> **Required action**: The word "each" may appear in some lines of the data; copy every such line.

> **Stored data**:
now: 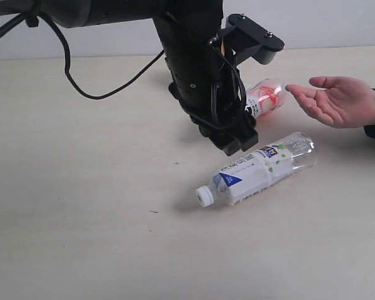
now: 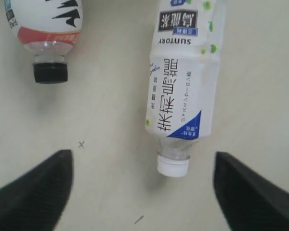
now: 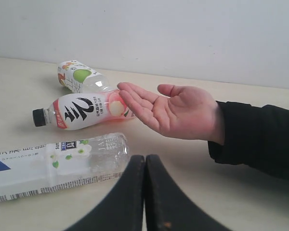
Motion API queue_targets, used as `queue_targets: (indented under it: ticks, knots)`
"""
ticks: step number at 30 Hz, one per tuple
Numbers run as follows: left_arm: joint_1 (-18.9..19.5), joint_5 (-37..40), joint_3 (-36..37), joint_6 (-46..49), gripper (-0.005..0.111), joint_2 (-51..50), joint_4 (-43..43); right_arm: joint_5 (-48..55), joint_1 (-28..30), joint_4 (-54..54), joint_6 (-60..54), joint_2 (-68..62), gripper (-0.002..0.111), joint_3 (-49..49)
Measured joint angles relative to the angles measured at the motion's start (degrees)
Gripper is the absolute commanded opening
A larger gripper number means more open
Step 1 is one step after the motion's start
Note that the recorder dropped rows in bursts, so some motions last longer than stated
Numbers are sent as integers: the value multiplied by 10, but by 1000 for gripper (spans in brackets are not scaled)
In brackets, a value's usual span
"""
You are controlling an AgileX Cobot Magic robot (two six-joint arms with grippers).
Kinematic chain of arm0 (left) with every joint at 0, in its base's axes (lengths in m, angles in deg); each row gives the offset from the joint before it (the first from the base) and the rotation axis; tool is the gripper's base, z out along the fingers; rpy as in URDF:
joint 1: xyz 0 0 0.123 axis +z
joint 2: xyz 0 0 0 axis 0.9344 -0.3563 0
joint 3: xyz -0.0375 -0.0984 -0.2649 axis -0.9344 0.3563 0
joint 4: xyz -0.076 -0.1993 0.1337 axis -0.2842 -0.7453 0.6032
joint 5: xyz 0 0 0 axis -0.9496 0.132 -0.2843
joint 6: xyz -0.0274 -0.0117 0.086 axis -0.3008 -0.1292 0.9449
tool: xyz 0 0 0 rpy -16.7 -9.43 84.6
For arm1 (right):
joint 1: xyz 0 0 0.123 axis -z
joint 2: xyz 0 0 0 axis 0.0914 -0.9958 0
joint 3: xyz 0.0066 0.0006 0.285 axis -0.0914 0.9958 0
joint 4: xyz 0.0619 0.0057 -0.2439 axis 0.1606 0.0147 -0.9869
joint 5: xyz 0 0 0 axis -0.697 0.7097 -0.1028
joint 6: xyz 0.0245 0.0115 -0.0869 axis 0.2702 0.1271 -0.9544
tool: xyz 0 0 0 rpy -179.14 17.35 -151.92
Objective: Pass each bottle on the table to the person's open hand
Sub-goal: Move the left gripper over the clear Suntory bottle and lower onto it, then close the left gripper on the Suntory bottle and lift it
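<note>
A blue-and-white bottle [image 1: 257, 169] lies on its side on the table [image 1: 81, 200], its white cap [image 2: 173, 166] toward the table's front. My left gripper [image 1: 236, 141] hovers above it, open and empty, and in the left wrist view the cap sits between the spread fingers [image 2: 36, 190]. The red-and-white bottle [image 3: 84, 110] with a black cap [image 2: 50, 72] lies behind it, close to the person's open hand [image 1: 337, 100]. The apple-picture bottle [image 3: 79, 77] lies farther back. My right gripper [image 3: 145, 160] is shut and empty, low over the table near the hand [image 3: 178, 108]. No green-and-white bottle is in view.
The person's dark sleeve [image 3: 260, 139] comes in from the right edge. A black cable [image 1: 81, 81] hangs from the left arm over the back of the table. A small pen cross [image 2: 81, 144] marks the surface.
</note>
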Motion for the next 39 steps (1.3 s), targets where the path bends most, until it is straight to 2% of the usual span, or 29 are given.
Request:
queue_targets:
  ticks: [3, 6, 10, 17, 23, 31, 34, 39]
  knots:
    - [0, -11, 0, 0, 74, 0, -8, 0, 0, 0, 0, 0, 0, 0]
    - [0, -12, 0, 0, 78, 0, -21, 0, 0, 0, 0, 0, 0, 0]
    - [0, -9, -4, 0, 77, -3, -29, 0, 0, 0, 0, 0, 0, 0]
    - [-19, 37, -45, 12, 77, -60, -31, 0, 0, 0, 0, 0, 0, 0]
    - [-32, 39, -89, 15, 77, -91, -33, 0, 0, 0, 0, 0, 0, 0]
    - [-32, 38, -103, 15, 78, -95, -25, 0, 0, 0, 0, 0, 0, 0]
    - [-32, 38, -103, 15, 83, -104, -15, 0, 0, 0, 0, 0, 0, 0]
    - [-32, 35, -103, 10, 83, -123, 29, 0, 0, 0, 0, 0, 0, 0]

> **Expected answer**:
Kinematic chain of arm0 (left) with every joint at 0, in its base's axes (lengths in m, angles in deg); each row gives the offset from the joint before it (the first from the base) and the rotation axis; tool is the gripper's base, z out along the fingers; rpy as in URDF:
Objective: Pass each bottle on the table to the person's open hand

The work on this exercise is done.